È importante sottolineare che la solidità delle precedenti argomentazioni sugli obblighi della Regione derivanti dalle leggi statali sui contratti pubblici non viene minimamente scalfita da eventuali pronunciamenti della Corte Costituzionale. Anche se la Consulta dovesse dichiarare l’illegittimità costituzionale dell’art. 28, comma 16, della legge della Regione Siciliana n. 28 del 18/11/2024 (che aveva concesso aumenti a settori specifici), ciò non esimerebbe la Regione dall’obbligo di adeguarsi alle leggi nazionali che regolano i contratti pubblici. La normativa statale rappresenta il fondamento imperativo su cui poggia la richiesta di adeguamento delle rette».

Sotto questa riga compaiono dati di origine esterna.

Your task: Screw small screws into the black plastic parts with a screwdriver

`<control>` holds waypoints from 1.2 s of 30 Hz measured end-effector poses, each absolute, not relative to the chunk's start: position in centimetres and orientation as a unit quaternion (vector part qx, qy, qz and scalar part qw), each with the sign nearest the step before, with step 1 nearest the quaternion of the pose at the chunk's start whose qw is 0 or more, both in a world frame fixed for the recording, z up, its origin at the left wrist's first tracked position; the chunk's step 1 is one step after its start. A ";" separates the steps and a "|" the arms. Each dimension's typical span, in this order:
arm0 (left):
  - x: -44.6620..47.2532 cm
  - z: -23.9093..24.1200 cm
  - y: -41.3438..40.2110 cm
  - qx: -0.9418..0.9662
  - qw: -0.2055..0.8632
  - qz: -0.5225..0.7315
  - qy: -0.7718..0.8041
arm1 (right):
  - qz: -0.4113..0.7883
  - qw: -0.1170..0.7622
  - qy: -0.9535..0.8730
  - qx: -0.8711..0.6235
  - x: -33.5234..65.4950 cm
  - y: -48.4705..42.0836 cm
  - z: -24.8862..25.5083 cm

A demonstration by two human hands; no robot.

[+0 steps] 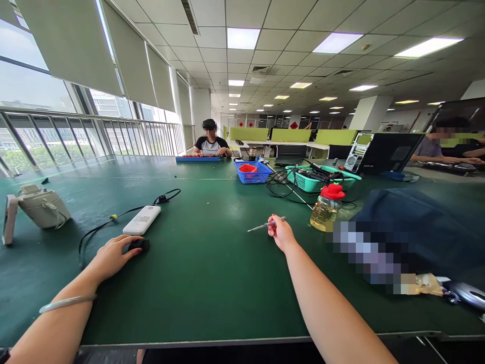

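My left hand (112, 257) is at the left of the green table, its thumb and fingers closed around a small black block-like object (141, 245) resting on the surface. Just beyond it lies a white power bank (142, 220), close to my fingertips. Over the middle of the table, my right hand (280, 232) grips a thin screwdriver (258, 228). The metal shaft points left and its tip touches nothing I can make out.
Behind the power bank runs a black cable (125, 212). A beige container (44, 206) stands at far left. To the right are a red-lidded bottle (326, 210) and a dark bag (413, 227). Blue (253, 177) and green baskets (303, 182) sit farther back; a person (210, 144) sits opposite.
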State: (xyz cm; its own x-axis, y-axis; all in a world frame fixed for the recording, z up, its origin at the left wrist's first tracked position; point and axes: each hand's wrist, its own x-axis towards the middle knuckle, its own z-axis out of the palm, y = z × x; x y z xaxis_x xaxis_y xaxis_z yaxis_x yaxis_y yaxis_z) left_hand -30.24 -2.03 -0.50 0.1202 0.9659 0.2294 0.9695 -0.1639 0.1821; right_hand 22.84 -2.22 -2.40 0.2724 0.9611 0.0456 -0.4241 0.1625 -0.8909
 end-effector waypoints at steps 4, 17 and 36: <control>-29.4 0.4 -2.5 -0.746 0.038 -0.190 -0.637 | 0.514 0.684 -0.321 -0.405 22.8 -2.1 -2.5; -6.0 6.1 -4.8 -0.922 0.012 -0.139 -0.361 | 0.671 0.546 -0.290 -0.410 25.8 -0.2 -1.1; -1.3 -0.8 0.7 -0.872 -0.113 -0.216 -0.424 | 0.512 0.553 -0.551 -0.360 15.8 -6.9 1.7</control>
State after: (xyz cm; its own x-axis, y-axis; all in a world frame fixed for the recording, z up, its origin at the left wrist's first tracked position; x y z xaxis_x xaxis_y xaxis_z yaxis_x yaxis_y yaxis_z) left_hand -1.35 0.68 -0.83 0.5470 0.7887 0.2807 0.6910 -0.6146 0.3805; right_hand 15.78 -6.90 1.70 -0.1301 0.9618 0.2409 -0.1700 0.2178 -0.9611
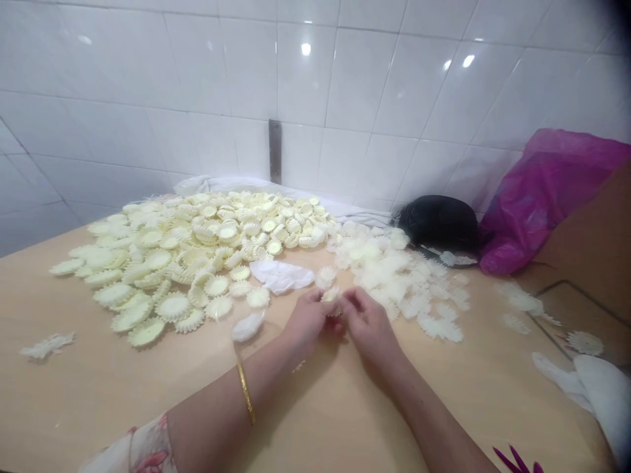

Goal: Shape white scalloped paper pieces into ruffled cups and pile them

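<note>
My left hand (306, 322) pinches a small pale yellow disc with a scalloped rim (331, 295) over the middle of the table. The fingers of my right hand (371, 325) are closed against its right side. My fingers partly hide the disc. Just beyond my hands lies a whitish frilled disc (325, 276). A crumpled white piece of cloth or plastic (282, 276) rests behind my left hand. Left of that wrist is a smaller white wad (248, 326). To the left spreads a big heap of pale yellow scalloped discs (197, 253).
A heap of thin whitish frilled pieces (389, 269) spreads to the right on the wooden table (315, 420). Behind it sit a black rounded object (436, 223) and a magenta plastic bag (537, 203). A white tiled wall (197, 66) closes off the back. White material (604, 394) lies at the right edge.
</note>
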### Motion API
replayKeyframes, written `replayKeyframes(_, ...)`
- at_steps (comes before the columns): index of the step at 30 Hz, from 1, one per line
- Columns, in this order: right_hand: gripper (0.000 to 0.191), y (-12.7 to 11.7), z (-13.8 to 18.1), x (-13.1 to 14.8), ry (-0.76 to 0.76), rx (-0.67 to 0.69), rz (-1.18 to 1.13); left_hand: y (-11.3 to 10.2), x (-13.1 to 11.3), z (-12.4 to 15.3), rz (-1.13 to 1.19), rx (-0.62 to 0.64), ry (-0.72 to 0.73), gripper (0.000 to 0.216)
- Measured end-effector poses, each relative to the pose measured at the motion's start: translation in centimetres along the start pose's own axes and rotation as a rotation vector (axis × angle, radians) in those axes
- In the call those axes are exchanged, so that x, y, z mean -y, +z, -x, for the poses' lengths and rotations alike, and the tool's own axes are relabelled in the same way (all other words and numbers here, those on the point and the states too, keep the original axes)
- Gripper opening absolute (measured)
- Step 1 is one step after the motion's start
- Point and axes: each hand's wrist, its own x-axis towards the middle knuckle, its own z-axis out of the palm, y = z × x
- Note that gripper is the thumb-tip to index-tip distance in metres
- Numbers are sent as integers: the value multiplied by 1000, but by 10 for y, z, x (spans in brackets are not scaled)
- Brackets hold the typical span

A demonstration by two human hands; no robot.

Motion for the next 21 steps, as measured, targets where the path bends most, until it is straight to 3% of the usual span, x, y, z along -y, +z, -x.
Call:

Di fronte a un muro di gomma, l’Associazione Generale delle Cooperative Italiane-AGCI Sicilia, in rappresentanza e tutela delle cooperative sociali, conferma la proptia ferma volontà di proseguire la protesta pubblica con manifestazioni e iniziative di sensibilizzazione. Contemporaneamente, si preparano a intraprendere con decisione la via giudiziaria, presentando ricorsi al Tribunale Amministrativo Regionale (TAR) per far valere i diritti delle cooperative e garantire la sostenibilità di servizi essenziali per i cittadini siciliani. «La battaglia per il riconoscimento di costi giusti – conclude Cappadona – e per la salvaguardia di migliaia di posti di lavoro e di un settore vitale per il welfare regionale è solo all’inizio».